Work required:
Reproduce verbatim the final portion of the material below, from the line containing "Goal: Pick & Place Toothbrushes" through its last line, and nothing else.

Information supplied:
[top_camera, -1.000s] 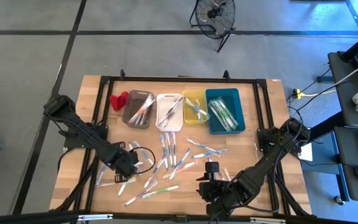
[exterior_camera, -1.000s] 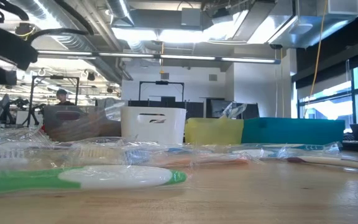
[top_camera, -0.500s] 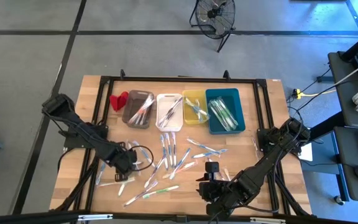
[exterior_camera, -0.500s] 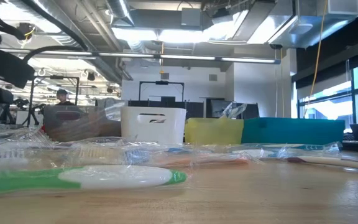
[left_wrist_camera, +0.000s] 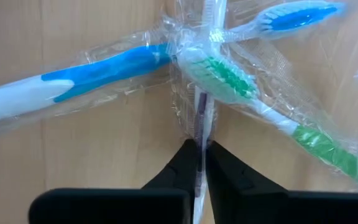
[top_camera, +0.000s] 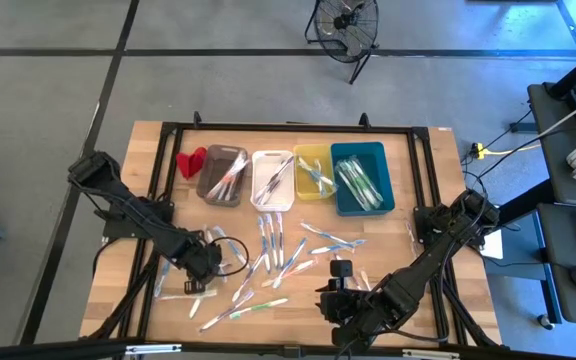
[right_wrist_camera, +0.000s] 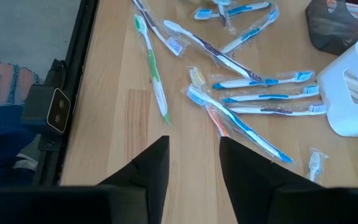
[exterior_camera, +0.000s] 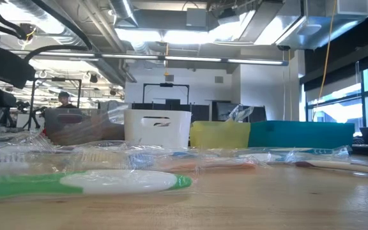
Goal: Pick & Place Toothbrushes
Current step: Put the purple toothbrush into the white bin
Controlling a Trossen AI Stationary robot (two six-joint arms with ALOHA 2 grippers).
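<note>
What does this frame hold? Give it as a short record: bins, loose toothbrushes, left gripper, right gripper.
bins: grey bin, white bin, yellow bin and teal bin in a row at the table's far side, each with toothbrushes inside
loose toothbrushes: wrapped toothbrushes scattered across the middle of the table
left gripper: left gripper low over the table, jaws shut on a purple-and-white toothbrush
right gripper: right gripper above bare wood near the front edge, jaws apart, holding nothing

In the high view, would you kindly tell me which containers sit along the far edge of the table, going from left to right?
Grey bin → white bin → yellow bin → teal bin.
</note>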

Response to the task:
Goal: Pick & Place Toothbrushes
Current step: Put the purple toothbrush into the white bin
Controlling a Trossen AI Stationary robot (two six-joint arms with ALOHA 2 grippers).
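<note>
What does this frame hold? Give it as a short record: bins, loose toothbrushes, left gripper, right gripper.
bins: grey bin, white bin, yellow bin and teal bin in a row at the table's far side, each with toothbrushes inside
loose toothbrushes: wrapped toothbrushes scattered across the middle of the table
left gripper: left gripper low over the table, jaws shut on a purple-and-white toothbrush
right gripper: right gripper above bare wood near the front edge, jaws apart, holding nothing

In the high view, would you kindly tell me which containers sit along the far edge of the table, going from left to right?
Grey bin → white bin → yellow bin → teal bin.
</note>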

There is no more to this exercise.